Thanks for the quick response! The reasoning was the following: The pointer masking standard under review is only the base functionality needed for HWASan (other use cases were deferred until later; including the ability of user mode to reconfigure pointer masking itself). For HWASan, pointer masking is configured on a per-process basis. Within the same process, all tagged pointers are handled like any other pointer when, e.g., being passed between libraries (identical to how HWASan works on other architectures).

There are currently no defined use cases beyond HWASan, although it is expected that future extensions and use cases building on top of pointer masking (e.g., the memory tagging standard that is currently getting started) may have psABI implications. This was part of the reason for the last paragraph in my message.

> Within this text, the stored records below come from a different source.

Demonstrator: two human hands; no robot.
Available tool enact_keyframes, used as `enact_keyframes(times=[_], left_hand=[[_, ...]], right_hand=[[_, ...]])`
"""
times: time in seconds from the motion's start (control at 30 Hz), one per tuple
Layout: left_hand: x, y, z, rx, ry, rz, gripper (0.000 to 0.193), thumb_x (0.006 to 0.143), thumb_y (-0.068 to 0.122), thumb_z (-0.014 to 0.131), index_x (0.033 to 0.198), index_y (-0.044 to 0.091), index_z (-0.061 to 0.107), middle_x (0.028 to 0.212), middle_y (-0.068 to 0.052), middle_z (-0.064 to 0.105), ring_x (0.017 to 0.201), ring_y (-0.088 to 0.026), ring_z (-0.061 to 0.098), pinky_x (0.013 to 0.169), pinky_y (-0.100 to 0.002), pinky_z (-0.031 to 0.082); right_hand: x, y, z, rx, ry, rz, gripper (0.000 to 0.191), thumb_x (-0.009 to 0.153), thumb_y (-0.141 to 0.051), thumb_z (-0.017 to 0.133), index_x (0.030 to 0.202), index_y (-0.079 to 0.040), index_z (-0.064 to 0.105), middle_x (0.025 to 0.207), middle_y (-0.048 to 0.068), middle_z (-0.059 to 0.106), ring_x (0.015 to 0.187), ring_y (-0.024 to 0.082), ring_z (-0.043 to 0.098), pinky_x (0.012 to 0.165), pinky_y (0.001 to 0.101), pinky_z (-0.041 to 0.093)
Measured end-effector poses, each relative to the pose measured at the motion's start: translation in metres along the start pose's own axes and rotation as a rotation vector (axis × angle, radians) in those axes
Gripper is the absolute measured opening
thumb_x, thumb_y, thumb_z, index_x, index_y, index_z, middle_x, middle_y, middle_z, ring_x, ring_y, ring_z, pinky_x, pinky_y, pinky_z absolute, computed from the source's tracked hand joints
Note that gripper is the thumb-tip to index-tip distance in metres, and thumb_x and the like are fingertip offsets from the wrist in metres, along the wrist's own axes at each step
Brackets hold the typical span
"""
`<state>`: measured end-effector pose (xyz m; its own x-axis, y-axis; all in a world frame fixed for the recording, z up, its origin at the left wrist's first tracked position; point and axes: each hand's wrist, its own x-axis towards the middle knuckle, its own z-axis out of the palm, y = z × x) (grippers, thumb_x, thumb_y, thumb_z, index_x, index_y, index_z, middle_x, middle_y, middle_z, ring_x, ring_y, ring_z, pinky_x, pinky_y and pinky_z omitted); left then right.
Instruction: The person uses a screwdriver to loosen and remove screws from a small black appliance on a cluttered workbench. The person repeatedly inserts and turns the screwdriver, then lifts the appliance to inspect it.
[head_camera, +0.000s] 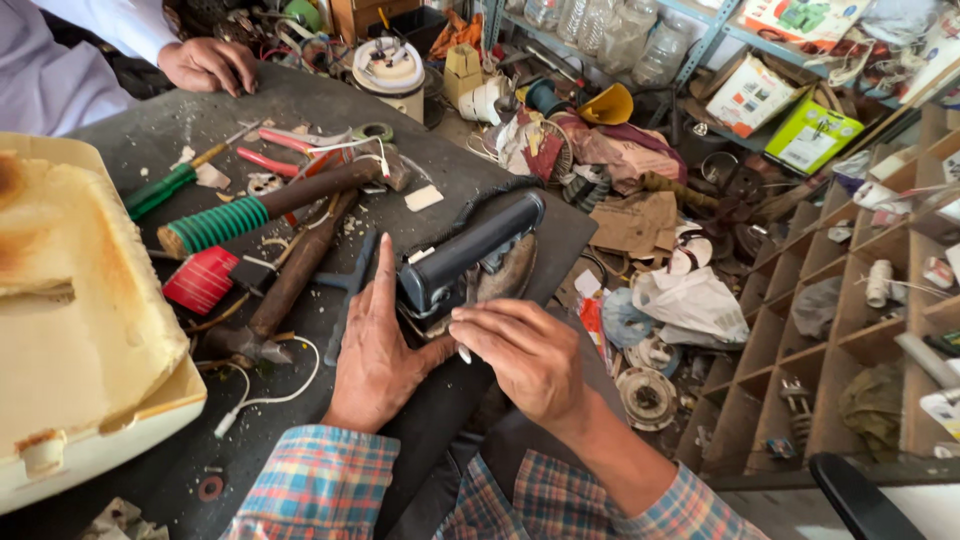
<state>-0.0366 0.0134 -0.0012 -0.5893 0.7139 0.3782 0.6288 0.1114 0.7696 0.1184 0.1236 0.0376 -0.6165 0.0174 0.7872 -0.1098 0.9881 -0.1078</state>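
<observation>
— Hands first: how do they sit?
— Left hand (375, 350) lies flat against the dark clothes iron (470, 262) at the black bench (300, 110) edge; right hand (525, 355) pinches a small tool at its base.
— Packages?
— 1 green box (812, 135) and 1 white-and-orange carton (750, 95) on the floor beneath the shelves, upper right.

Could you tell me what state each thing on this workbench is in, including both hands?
Left hand: flat on the bench, steadying the iron.
Right hand: pinching a small tool at the iron's rear.
Clothes iron: lying on the bench, dark handle up.
Hammer: lying flat, unheld.
Cream casing: scorched brown, resting at the bench edge.
</observation>
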Motion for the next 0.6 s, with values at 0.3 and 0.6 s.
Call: enact_keyframes(times=[0.3,0.6], left_hand=[[0.002,0.001,-0.001,0.006,0.002,-0.017,0.128,0.062,0.025,0.094,0.162,0.006,0.016,0.138,-0.026,0.057,0.126,-0.044,0.054,0.104,-0.048,0.043],[0.0,0.004,-0.001,-0.055,-0.013,-0.058,0.128,0.062,0.023,0.095,0.161,0.005,0.016,0.138,-0.025,0.057,0.127,-0.043,0.054,0.105,-0.048,0.043]], right_hand=[[-0.001,0.005,-0.003,0.018,-0.043,-0.001,0.028,0.08,0.001,0.072,0.107,-0.004,0.078,0.11,0.007,0.077,0.101,0.024,0.073,0.087,0.0343,0.062],[-0.001,0.011,0.005,0.085,0.0,0.018,0.021,0.084,-0.003,0.075,0.104,-0.007,0.08,0.108,0.006,0.078,0.099,0.023,0.071,0.084,0.0335,0.06]])
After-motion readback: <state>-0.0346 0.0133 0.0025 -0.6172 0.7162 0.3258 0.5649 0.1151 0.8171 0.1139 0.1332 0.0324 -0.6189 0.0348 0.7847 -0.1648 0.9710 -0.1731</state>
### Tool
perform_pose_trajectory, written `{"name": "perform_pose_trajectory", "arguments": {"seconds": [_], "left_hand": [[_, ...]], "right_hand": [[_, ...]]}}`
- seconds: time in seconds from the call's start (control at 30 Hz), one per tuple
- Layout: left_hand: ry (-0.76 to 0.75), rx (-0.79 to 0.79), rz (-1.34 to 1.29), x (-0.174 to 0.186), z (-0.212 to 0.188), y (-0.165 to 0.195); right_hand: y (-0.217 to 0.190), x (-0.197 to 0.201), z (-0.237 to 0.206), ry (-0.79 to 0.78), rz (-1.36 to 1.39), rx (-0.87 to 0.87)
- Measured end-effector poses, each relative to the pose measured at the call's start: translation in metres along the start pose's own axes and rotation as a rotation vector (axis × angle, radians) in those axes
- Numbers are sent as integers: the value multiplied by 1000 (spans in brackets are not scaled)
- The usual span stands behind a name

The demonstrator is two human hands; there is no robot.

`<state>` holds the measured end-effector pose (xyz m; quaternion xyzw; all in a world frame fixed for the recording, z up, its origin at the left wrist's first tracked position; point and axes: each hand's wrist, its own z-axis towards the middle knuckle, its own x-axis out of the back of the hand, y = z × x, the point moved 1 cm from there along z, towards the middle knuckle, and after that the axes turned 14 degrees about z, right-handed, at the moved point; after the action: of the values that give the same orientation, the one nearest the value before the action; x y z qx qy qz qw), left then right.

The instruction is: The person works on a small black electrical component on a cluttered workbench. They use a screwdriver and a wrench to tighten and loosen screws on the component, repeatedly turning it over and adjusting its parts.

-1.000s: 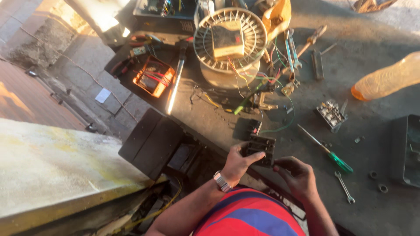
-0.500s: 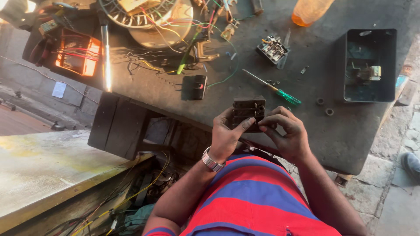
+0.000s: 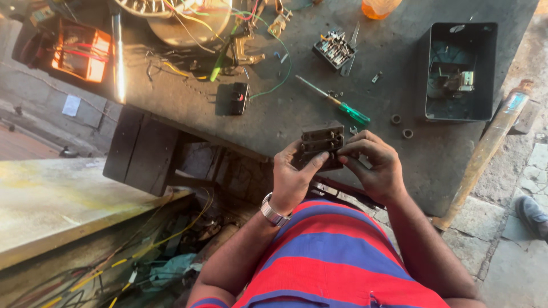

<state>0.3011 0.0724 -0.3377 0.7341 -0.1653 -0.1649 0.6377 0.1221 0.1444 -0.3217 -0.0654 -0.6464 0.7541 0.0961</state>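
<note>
- Left hand (image 3: 293, 177) grips the dark rectangular ribbed switch block (image 3: 321, 142) from seven o'clock.
- Right hand (image 3: 374, 166) clasps its four o'clock side.
- Green-handled screwdriver (image 3: 337, 102) lies at twelve o'clock on the grey workbench (image 3: 285, 114).

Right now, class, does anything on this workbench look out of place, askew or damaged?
Yes. Loose wires trail untidily across the bench, and small rings lie scattered beside a green-handled screwdriver. An open black box shows bare fittings. Both hands, left and right, grip a dark switch block.
</note>
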Motion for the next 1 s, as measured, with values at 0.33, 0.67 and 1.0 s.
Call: {"name": "perform_pose_trajectory", "arguments": {"seconds": [0.33, 0.67, 1.0], "left_hand": [[-33, 17, -3, -17, -8, -3], [-20, 200, -255, -25, -13, -16], [32, 101, -73, -22, -16, -11]], "right_hand": [[9, 20, -7, 21, 204, -135], [28, 39, 3, -103, 762, -442], [37, 23, 5, -64, 425, -440]]}}
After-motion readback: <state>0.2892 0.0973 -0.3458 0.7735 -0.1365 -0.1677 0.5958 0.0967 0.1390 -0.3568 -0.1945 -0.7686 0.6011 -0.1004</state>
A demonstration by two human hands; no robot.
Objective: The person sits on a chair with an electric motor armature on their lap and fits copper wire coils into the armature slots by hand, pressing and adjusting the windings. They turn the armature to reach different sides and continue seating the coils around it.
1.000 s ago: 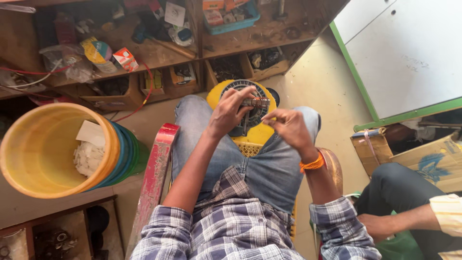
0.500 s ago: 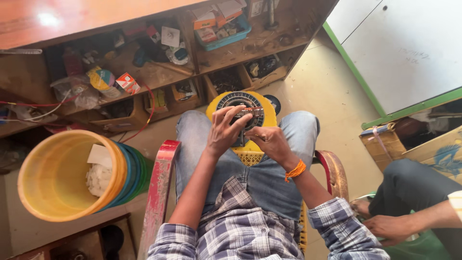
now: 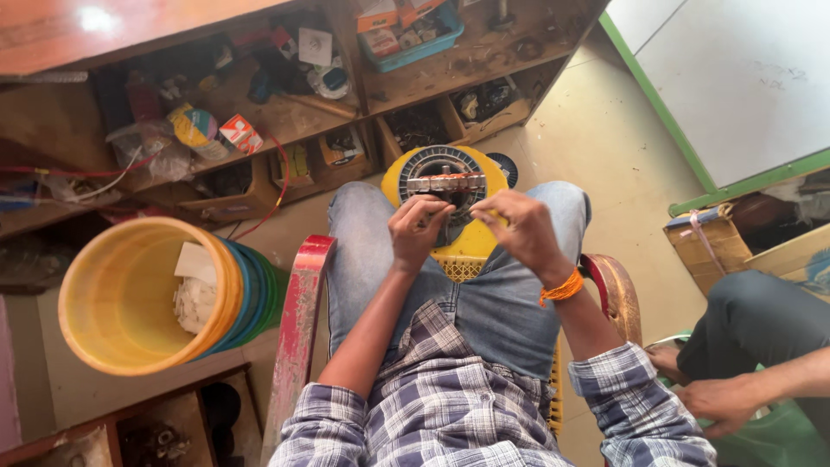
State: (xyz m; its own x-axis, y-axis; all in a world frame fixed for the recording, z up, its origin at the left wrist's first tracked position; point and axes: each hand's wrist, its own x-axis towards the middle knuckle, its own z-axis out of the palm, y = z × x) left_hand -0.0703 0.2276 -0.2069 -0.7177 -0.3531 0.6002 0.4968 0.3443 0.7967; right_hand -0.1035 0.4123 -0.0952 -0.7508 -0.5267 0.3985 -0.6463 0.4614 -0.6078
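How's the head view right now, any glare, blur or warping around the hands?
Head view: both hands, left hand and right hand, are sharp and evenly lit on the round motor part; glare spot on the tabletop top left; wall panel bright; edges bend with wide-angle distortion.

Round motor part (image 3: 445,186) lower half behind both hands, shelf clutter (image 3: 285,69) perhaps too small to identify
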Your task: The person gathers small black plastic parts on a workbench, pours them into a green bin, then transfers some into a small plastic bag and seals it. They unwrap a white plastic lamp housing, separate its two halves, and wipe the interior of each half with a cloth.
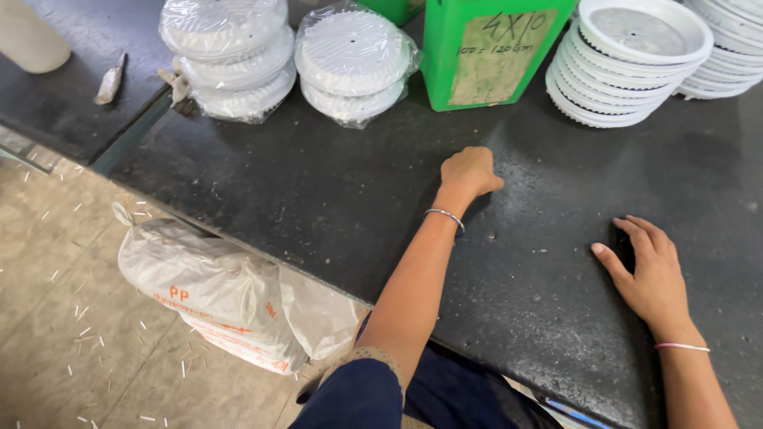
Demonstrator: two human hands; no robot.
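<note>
My left hand rests on the dark stone counter with its fingers curled under into a loose fist; nothing shows in it. A thin metal bangle circles that wrist. My right hand lies flat on the counter near the right side, fingers spread a little, holding nothing. A pink band sits on that wrist. The nearest thing to my left hand is a green box with a paper label, standing upright a short way beyond it.
Two bagged stacks of white round discs stand at the back left. Unwrapped white plates are stacked at the back right. A filled white sack lies on the littered floor below the counter edge.
</note>
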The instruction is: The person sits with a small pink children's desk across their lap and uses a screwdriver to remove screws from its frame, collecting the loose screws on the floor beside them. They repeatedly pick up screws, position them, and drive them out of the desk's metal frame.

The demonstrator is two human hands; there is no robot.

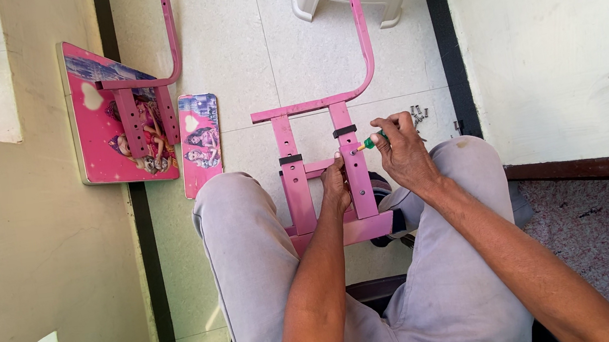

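Right hand (406,149) around green screwdriver (373,140)

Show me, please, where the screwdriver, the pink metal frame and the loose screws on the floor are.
screwdriver (374,140): head view, on its green handle by the right hand.
pink metal frame (295,188): head view, on its left upright bar.
loose screws (418,113): head view, on the small pile on the floor tile.

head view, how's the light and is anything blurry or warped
Head view: hard sunlight washes out the right wall, and the floor tiles are bright; the pink metal frame and both hands, left hand and right hand, look sharp; wide-angle lens bends the edges.
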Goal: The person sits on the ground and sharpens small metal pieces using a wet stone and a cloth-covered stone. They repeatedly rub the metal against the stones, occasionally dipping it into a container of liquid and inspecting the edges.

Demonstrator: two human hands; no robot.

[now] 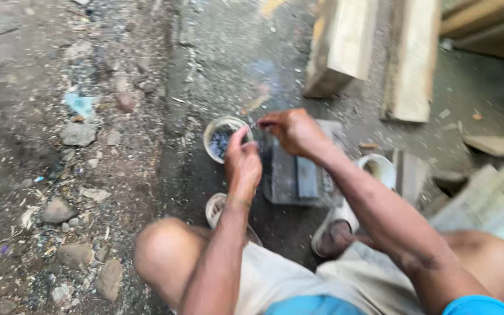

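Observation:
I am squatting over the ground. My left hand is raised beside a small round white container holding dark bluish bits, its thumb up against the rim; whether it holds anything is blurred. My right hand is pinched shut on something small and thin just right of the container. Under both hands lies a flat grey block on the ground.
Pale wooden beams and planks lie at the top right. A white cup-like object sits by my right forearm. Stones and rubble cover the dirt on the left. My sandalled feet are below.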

Based on your comment, it sounds like this needs more discussions from the toolchain/psABI side, and so it seems particularly timely to start a conversation now. What would be your preferred way to proceed? (e.g., starting an email thread, discussing on this GitHub issue, some group call?)

from riscv-elf-psabi-doc.

jrtc27 avatar jrtc27 commented on June 30, 2024

I would suggest putting forward a proposal on this issue with what you believe the psABI specification should be.

from riscv-elf-psabi-doc.

jrtc27 avatar jrtc27 commented on June 30, 2024

(and pointing out that libraries and applications, e.g. Qt's QJSValue in Qt Declarative, make assumptions about what they can do with high bits of pointers, so repurposing them for something else has software-visible effects that are hit in the real world)

from riscv-elf-psabi-doc.

SiFiveHolland avatar SiFiveHolland commented on June 30, 2024

The pointer masking ISA extension does not prescribe any particular usage for the high bits of pointers, so outside of any particular OS, the ISA extension itself has little effect on the userspace ABI. The three impacts I can see are:

  1. The uppermost memory addresses are inaccessible in Svbare (or if S-mode is not implemented). I don't think this is a real problem, as any hardware implementing Supm can just not put physical memory there.
  2. It is possible that two pointers may reference the same data object while comparing unequal.
  3. Data accesses apply the ignore transformation, while instruction accesses do not, so conversion from a data pointer to a function pointer may require transforming the pointer in software. But I don't think that can be done implicitly since the runtime may not know PMLEN.

I think the implication of 3. is that the psABI should mandate that the high bits of pointers retain their original values across function calls (in other words, software following the RISC-V ABI should always see sign/zero-extended pointers, but without needing to know which address translation mode is in use).

Then, any software that wishes to manipulate the high bits (HWASAN, QT, etc.) is defining its own custom ABI.

from riscv-elf-psabi-doc.

ptomsich avatar ptomsich commented on June 30, 2024

(and pointing out that libraries and applications, e.g. Qt's QJSValue in Qt Declarative, make assumptions about what they can do with high bits of pointers, so repurposing them for something else has software-visible effects that are hit in the real world)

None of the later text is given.